Ultimately, grip comes down to four patches of rubber and if they're unable to make solid contact, the number of drive wheels becomes irrelevant. This became abundantly clear this past weekend while driving a new 2010 Subaru Legacy. The Legacy is a plush, roomy mid-size sedan with excellent outward visibility and Subaru makes an excellent symmetrical all wheel drive. Unfortunately, its all-season tires lacked traction. Read on after the jump for more.

On dry pavement all-wheel drive can be a major boon by splitting the tractive workload and leaving the front wheels to take handle steering. In the snowy conditions we endured this past weekend, it can also help claw its way through the snow. However, most cars can put out more drive torque than the tires can transmit. That means it's not at hard to spin up all four wheels when accelerating, at least until the traction control kicks in.

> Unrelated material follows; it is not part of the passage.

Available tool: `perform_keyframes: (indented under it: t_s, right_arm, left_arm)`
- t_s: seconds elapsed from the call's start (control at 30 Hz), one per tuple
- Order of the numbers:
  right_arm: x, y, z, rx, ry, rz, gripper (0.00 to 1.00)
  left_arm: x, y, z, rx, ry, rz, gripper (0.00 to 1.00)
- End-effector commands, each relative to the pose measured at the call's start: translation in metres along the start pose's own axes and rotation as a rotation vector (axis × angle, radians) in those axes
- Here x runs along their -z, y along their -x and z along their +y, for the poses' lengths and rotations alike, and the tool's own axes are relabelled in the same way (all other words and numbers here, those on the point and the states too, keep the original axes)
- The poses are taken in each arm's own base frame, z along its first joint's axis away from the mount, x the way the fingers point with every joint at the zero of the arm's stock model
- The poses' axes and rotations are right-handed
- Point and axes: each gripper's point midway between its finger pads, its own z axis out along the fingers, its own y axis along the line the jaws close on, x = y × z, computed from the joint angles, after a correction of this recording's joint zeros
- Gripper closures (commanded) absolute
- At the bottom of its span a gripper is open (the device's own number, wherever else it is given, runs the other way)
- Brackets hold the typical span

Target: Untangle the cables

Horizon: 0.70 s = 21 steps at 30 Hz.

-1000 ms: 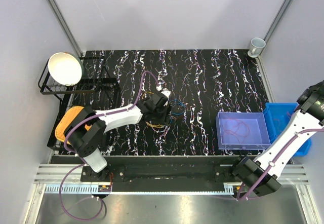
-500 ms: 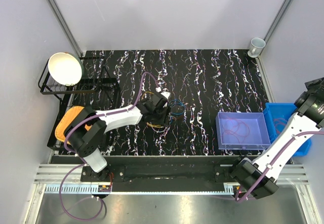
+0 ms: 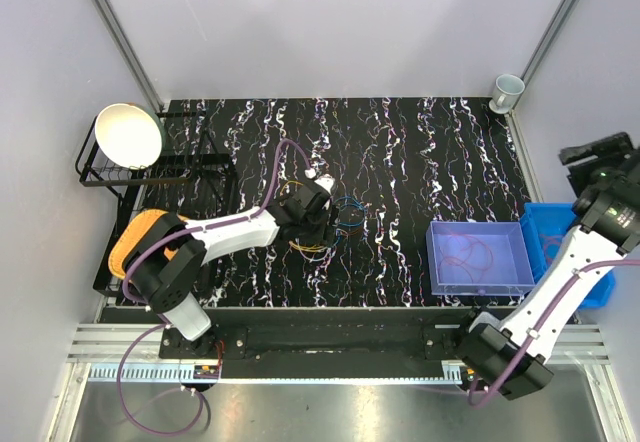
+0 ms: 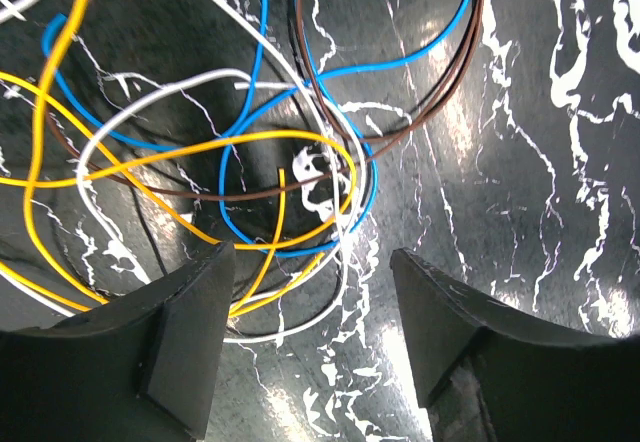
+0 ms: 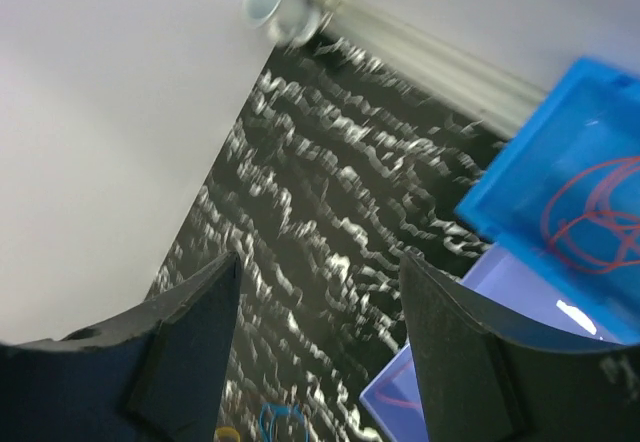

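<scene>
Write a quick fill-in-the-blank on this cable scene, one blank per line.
1. The left gripper, over the cables, has its jaws ___.
2. The white bowl sits in the black wire ___.
3. The blue bin holds a ___ cable loop.
4. The right gripper holds ___.
Missing words: open; rack; red; nothing.

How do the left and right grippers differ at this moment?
The left gripper sits low over the cables; the right gripper hangs high, far to the right, near the blue bin. Wires show between the left gripper's fingers; only distant tabletop shows between the right gripper's. Both stand open, gripping nothing.
</scene>
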Motion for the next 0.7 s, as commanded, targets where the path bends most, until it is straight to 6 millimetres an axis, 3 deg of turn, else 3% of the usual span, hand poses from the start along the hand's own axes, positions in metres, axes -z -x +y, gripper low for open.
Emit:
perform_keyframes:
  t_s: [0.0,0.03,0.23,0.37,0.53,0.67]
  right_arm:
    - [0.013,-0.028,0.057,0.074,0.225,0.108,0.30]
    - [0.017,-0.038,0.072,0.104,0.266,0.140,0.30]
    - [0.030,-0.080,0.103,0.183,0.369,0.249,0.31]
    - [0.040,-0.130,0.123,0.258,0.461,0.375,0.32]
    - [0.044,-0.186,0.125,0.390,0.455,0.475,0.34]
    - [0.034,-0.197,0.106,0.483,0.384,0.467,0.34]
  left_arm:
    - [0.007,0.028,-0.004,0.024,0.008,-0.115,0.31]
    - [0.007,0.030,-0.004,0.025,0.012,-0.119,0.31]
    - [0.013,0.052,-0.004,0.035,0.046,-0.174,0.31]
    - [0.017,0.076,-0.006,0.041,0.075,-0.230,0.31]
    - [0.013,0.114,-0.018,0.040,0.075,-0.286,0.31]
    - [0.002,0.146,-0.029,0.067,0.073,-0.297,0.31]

Now as much as we enjoy to exploit slip angles, it's best to keep the car within the limits of adhesion. Lack of grip is a fundamental problem with all season rubber and all-wheel drive won't help you get around an icy corner or halt forward progress at a stop sign. Without traction, the Subaru still had trouble turning and it was pretty easy to get sideways before the stability management kicked in.

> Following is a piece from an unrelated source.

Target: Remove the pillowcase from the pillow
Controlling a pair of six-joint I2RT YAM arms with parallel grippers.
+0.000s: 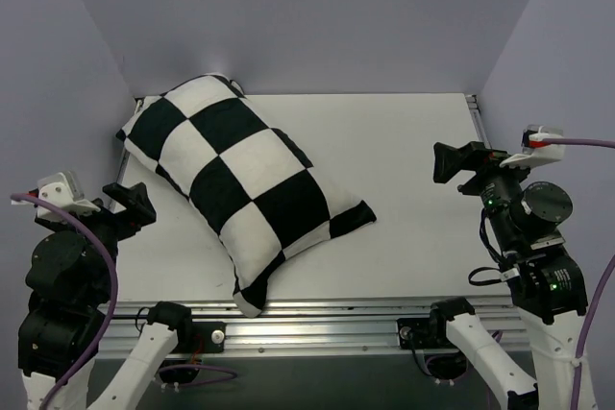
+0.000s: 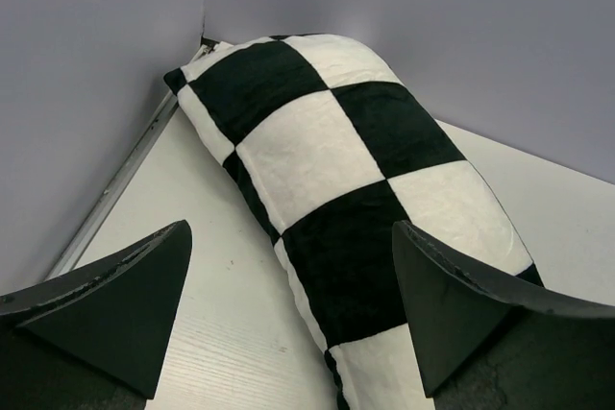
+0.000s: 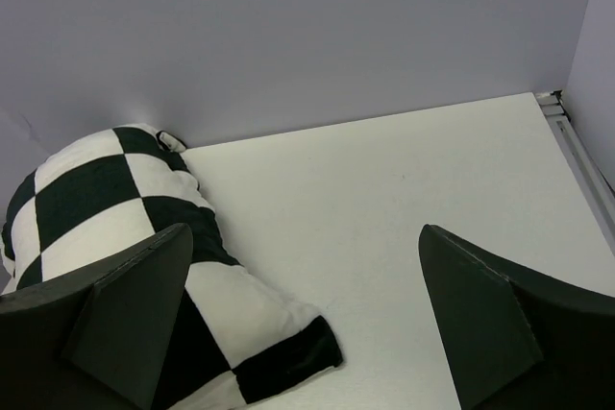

The only solution to is fit tires that maximize grip in these conditions. All the major tire manufacturers produce winter tires and we highly recommend them to anyone living in areas subject to snowy winters no matter how many wheels are driven. The easiest thing to do is just by an extra set of rims and have the tires mounted. When winter arrives, put on the snows and stack the summer tires in the corner of the garage or basement, then reverse the process in the spring. It's money well spent, and certainly cheaper than body repairs and hiked up insurance premiums.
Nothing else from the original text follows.